It sounds like it should be shipped to the backers by September or October. Originally it was supposed to be shipped in time for the summer, but they had some issues with the chinese manufacturer and the Chinese new year seems to have delayed it further.

My setup is bare, so I've got to order in rather than building from what I have. I should search more for deals on stuff, but I've not got a lot of luck with that.

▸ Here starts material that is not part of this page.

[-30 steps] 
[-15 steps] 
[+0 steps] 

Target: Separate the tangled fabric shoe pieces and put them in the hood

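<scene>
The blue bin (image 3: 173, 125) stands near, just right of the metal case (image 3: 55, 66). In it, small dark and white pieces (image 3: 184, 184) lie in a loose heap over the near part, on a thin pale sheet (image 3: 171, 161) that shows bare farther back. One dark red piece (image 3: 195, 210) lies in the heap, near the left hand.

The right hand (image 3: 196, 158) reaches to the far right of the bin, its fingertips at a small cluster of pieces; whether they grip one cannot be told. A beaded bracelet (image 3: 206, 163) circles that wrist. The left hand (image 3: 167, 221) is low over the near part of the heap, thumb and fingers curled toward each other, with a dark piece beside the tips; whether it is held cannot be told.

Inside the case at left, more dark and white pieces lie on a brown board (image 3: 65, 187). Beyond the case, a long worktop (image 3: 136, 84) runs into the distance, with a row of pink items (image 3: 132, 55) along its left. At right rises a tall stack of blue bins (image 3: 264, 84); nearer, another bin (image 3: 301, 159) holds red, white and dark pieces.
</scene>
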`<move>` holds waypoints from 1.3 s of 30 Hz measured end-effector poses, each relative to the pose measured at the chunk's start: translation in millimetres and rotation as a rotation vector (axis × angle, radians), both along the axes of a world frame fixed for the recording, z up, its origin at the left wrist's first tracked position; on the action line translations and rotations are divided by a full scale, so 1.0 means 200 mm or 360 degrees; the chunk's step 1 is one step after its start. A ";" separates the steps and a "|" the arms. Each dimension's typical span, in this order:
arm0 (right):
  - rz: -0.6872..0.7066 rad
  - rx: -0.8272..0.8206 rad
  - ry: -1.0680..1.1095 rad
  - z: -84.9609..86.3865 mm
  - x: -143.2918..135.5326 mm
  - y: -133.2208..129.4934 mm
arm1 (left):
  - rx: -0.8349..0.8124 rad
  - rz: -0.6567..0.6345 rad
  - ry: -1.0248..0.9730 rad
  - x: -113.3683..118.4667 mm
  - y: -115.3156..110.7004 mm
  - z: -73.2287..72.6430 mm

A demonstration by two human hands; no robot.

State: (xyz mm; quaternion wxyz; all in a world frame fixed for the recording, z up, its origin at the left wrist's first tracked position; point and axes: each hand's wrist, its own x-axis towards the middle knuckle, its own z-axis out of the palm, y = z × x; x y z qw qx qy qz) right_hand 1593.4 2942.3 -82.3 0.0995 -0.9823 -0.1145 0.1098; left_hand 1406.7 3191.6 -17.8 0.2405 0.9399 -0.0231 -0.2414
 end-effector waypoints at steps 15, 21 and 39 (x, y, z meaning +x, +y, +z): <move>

Still, I should find more garbage, but I can probably make decent enough terrain with some decent materials and some garbage. A tree can be made relatively easy by twisting up paper and papermachéing it. I could build a ruin from carved foam and just stick trees to it for theme.

I was reading the Thaw of the Lich Lord campaign and did any of you guys actually build ships for the River scenario? Seems like it'd look cool - but that terrain would be super situational

Consider Frostgrave's frozen terrain. You could just model a roadway as a frozen canal with a ship frozen in it. You'd get some more use out of it like that.

Sounds cool. Plus it opens up scenarios where your guys are surrounded and cut off from resupply.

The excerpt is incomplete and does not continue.